Although it has been 70 years since the surprise attack on Pearl Harbor, some area residents can still vividly recall the day they heard the news.
On Sunday morning, Dec. 7, 1941, Japanese planes attacked U.S. military bases in Hawaii. The next day, America declared war on Japan, Germany and Italy.
The attack on home soil forever changed the way Americans lived and looked at their place in the world.
For three residents of North Woods Commons, who ranged in age from 17 to 29 when the attack occurred, are able to recall with great detail the events that followed in their lives and the lives of those around them.
A simpler time
When Lois Willis first heard the news of the attacks, she was 17 and still a bit of a newlywed, having just married William in January 1941.
Now, at 88, Willis said she first thought it was not real.
“Two of my husband’s cousins came over to go rabbit hunting,” she recalled. “They told us about the attack. I didn’t know if they were pulling my leg.”
It didn’t come as much of a shock, she said.
“I was not really surprised, there were a lot of things going on,” she said.
Both of the cousins enlisted and her husband was drafted into the U.S. Army in 1943, where he would become a pilot.
“Life was simpler back then,” Willis said. “We didn’t know everything right away. We didn’t even have a telephone, we had to go next door.”
Willis said the country didn’t want to enter the war and stayed out of the conflict in Europe as long as possible.
“We were young,” she said. “We did what we had to do. It was all new to everybody.”
“It does something to you,” Willis said. “I’ll never forget it.”
Because of prior flying experience, her husband was put in the Air Force.
With her voice cracking with emotion, Willis said her husband died in May 1945 when the B-52 bomber he was flying crashed on Guam.
She was at her parents’ home when the telegram came.
“We all knew,” she said of the telegram’s grim message.
‘What is war?’
Margaret Reinke was visiting her sister who had contracted polio at an Indianapolis hospital.
“We stopped on the way home to Logansport,” she said. “Friends pulled up and asked if we heard the news that the Japs bombed Pearl Harbor.”
Reinke said her husband, Ervin, told her this means we’re at war.
“Don’t be surprised if I have to go,” said her husband of just over a year.
“I was surprised,” she said. “I had no idea we were that close to war. I asked what does war mean? That’s a bad thing?
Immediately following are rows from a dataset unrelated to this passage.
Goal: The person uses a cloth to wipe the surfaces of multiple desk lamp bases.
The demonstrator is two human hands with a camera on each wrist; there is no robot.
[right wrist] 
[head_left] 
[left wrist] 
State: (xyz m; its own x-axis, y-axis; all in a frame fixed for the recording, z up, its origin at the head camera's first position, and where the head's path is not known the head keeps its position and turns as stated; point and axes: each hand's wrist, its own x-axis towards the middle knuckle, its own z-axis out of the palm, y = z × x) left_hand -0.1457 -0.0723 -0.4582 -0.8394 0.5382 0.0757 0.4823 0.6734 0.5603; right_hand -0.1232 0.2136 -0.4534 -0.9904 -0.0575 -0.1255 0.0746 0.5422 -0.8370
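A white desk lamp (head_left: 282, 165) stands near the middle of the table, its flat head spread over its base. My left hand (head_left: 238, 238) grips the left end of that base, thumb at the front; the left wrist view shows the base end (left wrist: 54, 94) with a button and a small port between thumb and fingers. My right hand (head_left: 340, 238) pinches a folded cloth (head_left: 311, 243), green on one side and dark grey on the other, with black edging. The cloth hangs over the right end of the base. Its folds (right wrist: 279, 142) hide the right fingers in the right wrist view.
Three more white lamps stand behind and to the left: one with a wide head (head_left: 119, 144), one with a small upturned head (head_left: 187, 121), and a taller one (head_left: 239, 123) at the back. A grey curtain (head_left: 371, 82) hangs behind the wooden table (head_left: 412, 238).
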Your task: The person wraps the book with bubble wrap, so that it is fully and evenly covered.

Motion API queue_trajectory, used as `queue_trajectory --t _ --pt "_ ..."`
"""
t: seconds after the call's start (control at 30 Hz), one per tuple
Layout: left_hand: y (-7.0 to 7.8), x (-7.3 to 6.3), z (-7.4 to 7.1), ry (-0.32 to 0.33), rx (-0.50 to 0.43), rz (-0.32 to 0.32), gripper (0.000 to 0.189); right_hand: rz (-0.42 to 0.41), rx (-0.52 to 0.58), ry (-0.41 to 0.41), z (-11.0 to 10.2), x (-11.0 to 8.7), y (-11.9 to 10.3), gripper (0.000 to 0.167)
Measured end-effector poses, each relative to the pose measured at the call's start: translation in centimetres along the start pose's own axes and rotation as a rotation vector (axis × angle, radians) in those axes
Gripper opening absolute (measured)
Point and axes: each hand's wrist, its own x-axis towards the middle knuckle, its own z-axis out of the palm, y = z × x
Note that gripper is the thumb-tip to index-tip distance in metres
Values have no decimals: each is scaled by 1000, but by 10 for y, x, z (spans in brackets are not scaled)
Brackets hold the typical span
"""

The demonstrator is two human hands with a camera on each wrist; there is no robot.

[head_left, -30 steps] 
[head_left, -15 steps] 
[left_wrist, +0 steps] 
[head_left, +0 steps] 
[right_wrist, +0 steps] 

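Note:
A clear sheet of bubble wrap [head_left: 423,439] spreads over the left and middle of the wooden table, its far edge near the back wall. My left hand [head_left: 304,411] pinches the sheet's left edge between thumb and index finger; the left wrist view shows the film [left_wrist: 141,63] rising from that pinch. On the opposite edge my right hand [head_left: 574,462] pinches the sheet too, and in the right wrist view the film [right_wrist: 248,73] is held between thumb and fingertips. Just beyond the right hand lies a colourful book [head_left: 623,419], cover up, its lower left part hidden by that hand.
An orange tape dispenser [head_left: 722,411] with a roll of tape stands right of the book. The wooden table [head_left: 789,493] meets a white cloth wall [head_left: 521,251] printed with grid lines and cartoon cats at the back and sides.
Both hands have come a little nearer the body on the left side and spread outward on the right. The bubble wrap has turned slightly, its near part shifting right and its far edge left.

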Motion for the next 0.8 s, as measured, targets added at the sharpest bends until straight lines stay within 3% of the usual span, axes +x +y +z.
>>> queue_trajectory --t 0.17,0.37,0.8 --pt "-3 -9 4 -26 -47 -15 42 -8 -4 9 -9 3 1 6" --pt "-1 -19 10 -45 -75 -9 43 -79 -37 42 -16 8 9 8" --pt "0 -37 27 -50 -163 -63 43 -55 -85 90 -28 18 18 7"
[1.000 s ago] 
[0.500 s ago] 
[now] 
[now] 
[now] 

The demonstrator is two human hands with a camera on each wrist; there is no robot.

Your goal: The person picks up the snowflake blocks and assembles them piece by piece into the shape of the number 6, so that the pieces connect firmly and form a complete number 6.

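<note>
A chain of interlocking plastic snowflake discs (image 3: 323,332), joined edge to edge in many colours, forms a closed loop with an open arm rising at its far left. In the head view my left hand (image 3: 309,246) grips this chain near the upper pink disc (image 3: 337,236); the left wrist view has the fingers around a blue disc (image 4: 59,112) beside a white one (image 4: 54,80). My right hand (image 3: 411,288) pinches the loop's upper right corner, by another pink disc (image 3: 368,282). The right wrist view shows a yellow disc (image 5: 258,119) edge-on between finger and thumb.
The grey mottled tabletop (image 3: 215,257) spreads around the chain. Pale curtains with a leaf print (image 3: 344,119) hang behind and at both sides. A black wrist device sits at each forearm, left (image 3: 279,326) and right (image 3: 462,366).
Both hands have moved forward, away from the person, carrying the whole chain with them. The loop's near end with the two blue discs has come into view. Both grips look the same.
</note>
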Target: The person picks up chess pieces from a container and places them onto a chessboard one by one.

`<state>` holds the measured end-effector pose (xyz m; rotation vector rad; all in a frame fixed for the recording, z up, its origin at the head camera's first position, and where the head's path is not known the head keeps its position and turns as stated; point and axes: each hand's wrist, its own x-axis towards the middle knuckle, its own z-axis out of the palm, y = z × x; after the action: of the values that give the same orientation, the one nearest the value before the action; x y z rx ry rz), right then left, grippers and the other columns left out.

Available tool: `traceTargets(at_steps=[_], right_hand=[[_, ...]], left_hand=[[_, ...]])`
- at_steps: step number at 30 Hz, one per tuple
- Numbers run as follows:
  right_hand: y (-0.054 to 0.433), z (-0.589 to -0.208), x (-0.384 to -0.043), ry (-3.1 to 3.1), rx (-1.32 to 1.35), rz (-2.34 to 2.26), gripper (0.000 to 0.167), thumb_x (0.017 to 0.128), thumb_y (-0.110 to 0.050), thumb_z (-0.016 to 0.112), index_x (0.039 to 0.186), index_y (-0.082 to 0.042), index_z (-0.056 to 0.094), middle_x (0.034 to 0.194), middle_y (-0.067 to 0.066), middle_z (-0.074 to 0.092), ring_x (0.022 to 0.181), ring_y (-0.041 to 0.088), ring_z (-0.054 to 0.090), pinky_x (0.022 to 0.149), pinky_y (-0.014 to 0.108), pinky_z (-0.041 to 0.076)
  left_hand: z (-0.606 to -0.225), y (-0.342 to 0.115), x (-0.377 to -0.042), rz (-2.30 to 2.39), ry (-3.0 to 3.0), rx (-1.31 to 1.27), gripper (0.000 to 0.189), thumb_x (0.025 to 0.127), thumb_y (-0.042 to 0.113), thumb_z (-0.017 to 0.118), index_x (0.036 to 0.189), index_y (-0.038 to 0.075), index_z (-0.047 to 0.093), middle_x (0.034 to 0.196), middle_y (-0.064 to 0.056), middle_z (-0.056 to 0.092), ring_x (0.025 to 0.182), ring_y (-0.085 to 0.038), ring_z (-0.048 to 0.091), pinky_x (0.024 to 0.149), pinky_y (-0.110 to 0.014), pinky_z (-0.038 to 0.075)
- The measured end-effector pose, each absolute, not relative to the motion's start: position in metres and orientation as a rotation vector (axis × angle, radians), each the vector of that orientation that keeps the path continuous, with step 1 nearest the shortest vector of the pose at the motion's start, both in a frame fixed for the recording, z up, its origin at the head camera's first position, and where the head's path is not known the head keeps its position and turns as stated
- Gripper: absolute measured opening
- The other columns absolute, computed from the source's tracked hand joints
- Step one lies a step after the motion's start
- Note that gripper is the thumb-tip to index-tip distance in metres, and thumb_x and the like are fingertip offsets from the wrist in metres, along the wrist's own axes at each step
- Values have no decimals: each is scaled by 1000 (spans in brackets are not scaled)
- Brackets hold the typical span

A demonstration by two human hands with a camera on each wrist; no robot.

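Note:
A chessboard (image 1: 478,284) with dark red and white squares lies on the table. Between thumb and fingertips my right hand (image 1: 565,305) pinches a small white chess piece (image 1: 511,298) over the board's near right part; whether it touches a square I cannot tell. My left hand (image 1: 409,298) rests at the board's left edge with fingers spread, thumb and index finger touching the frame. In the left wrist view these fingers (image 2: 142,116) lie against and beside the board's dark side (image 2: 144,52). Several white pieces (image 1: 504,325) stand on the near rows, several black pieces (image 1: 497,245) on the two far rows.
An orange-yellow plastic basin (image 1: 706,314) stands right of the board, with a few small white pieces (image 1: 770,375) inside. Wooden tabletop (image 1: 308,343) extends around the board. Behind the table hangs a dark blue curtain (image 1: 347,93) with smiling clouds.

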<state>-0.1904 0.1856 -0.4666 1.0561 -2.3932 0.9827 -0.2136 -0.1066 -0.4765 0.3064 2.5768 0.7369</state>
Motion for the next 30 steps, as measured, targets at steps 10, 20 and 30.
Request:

“I think about where my sister was, driving in that old car,” she said. “We were too young to understand what war was.”
Now 89, Reinke said she remembered Logansport being absolutely quiet. Because of a blackout, there were no lights as well.
Reinke had two brothers who went off to war, one serving in Germany and the other in Japan.
“My dad was concerned,” she remembered. “Dad would walk out in the fields, when he came back to the house, there were tears in his eyes.”
Reinke said when her oldest brother left for the service, he left Logansport on a bus.
“Dad broke down,” she said. “He stood there and waved to that old bus. He took it hard.”
‘People were stunned’
Carl McClain was driving a bread truck when he heard news of the attack on the radio.
“You expect anything when things are unsettled,” he said. “We lived next to the railroad tracks, and I can remember the guys yelling as the trains went past.”
He said people struggled to understand why the Japanese would carry out such an attack on America.
“When it first happened, people were stunned,” he said.
McClain, now 99 years old, said he didn’t know what effect entering the war would have on America.
He remembered the gas rationing put in place and having to request additional coupons to visit his father at a Fort Wayne hospital.
Many people he knew were swept away to fight in the war.
Dietzen’s Bakery had 18 bakers when the war started, he recalled. All were sought out for military service. Eventually, he said, 14 enlisted. McClain remained in Kokomo.
For Gayle Maudlin, 92, she heard the news through her family’s radio. She ran out to the garden to tell her father.
“When he came in the house, he sat down, leaned his hands on his knees, bowed his head and said, ‘My God help us,’” Maudlin said.